Return, from the data that follows, each line that holds the word "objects".
************
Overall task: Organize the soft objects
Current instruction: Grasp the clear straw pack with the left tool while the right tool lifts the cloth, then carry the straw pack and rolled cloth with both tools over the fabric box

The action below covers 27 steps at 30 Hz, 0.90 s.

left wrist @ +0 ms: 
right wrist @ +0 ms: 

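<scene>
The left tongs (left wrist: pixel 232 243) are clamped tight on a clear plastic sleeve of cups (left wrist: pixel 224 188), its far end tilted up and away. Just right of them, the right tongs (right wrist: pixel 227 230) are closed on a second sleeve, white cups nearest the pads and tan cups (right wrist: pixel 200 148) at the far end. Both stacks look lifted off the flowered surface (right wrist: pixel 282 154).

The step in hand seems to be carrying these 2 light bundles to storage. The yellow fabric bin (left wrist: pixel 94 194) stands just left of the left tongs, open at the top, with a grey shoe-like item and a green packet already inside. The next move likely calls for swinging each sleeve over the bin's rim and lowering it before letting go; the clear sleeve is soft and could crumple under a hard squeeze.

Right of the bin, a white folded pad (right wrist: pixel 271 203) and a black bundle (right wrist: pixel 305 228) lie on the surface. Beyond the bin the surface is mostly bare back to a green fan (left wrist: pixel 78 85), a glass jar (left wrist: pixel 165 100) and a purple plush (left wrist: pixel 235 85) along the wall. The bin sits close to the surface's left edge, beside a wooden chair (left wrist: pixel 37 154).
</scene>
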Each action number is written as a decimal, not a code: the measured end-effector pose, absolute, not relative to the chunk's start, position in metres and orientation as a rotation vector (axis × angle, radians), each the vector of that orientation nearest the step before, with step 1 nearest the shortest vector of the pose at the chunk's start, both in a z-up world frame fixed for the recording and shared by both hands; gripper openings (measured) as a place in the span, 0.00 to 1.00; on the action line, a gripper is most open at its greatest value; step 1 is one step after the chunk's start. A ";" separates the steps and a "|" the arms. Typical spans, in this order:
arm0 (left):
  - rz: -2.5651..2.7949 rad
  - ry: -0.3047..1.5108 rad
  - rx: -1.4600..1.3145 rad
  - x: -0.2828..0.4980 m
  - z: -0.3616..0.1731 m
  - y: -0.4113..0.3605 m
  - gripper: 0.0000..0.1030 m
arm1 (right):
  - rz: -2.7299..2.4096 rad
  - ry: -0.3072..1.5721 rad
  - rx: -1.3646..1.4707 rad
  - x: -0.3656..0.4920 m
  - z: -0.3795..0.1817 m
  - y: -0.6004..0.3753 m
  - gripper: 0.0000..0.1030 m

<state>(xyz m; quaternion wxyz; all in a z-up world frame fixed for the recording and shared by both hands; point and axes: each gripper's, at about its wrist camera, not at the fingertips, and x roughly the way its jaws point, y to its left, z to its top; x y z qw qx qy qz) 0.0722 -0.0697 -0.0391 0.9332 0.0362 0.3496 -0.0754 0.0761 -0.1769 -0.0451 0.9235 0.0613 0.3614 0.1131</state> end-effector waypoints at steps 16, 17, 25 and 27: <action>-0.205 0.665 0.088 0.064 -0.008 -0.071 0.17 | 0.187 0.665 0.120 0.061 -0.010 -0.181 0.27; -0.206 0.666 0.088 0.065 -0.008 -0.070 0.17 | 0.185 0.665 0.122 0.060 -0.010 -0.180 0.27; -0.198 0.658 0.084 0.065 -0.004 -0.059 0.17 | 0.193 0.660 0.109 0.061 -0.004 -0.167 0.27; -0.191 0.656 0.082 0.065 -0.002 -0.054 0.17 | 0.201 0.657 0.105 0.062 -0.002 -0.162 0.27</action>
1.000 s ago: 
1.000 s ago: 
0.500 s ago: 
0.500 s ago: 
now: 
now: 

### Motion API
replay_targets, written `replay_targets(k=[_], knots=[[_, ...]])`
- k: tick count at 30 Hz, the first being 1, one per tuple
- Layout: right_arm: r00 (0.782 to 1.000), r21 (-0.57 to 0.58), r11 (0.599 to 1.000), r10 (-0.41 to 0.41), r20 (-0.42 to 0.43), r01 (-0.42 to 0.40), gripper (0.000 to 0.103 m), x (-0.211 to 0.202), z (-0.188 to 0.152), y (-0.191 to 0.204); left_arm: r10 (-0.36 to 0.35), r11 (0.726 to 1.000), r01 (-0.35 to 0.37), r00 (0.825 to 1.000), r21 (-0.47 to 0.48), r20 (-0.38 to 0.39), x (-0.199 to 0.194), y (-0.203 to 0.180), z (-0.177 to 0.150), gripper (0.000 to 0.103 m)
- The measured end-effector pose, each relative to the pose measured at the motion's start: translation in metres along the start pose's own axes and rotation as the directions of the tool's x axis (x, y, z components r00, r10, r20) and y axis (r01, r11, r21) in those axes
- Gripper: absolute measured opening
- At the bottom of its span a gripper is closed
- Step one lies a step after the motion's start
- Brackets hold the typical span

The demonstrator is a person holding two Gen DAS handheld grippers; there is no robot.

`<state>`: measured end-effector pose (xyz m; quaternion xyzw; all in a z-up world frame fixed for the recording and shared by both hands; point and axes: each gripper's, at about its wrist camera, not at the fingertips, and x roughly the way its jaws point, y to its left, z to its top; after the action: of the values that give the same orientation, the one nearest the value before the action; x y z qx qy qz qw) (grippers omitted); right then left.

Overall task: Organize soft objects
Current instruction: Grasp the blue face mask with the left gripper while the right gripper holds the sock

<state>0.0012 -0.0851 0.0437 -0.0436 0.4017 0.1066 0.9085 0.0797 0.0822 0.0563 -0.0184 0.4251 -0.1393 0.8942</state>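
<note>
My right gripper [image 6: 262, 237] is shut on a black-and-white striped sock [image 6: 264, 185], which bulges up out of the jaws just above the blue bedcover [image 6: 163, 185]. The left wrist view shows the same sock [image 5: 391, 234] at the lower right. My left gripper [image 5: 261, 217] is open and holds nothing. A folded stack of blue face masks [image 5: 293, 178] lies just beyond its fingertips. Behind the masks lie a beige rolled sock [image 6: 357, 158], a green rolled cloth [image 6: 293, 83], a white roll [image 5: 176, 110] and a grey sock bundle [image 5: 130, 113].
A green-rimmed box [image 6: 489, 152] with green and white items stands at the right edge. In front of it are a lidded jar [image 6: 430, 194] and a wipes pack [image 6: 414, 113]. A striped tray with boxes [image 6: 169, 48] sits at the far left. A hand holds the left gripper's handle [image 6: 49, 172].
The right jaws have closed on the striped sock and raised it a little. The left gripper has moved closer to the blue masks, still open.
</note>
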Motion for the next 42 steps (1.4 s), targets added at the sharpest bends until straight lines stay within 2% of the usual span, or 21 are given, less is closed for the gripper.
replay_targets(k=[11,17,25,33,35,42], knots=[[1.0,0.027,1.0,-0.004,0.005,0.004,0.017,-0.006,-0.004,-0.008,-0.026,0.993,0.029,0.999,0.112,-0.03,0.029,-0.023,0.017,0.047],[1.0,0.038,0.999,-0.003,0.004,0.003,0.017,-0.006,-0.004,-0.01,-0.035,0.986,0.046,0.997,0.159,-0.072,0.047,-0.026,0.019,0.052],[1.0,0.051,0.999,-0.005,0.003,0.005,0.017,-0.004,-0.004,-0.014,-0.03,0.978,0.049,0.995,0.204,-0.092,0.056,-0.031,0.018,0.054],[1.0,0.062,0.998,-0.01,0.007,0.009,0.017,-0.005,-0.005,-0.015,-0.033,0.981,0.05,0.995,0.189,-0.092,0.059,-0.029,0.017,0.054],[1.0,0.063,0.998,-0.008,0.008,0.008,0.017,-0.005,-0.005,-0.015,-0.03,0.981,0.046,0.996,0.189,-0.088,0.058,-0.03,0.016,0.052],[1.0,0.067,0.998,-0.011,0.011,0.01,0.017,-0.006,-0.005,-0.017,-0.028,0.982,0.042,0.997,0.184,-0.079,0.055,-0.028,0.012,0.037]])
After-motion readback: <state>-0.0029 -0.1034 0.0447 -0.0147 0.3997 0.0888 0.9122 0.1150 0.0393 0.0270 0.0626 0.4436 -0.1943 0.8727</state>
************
Result for this task ▸
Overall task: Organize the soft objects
Overall task: Organize soft objects

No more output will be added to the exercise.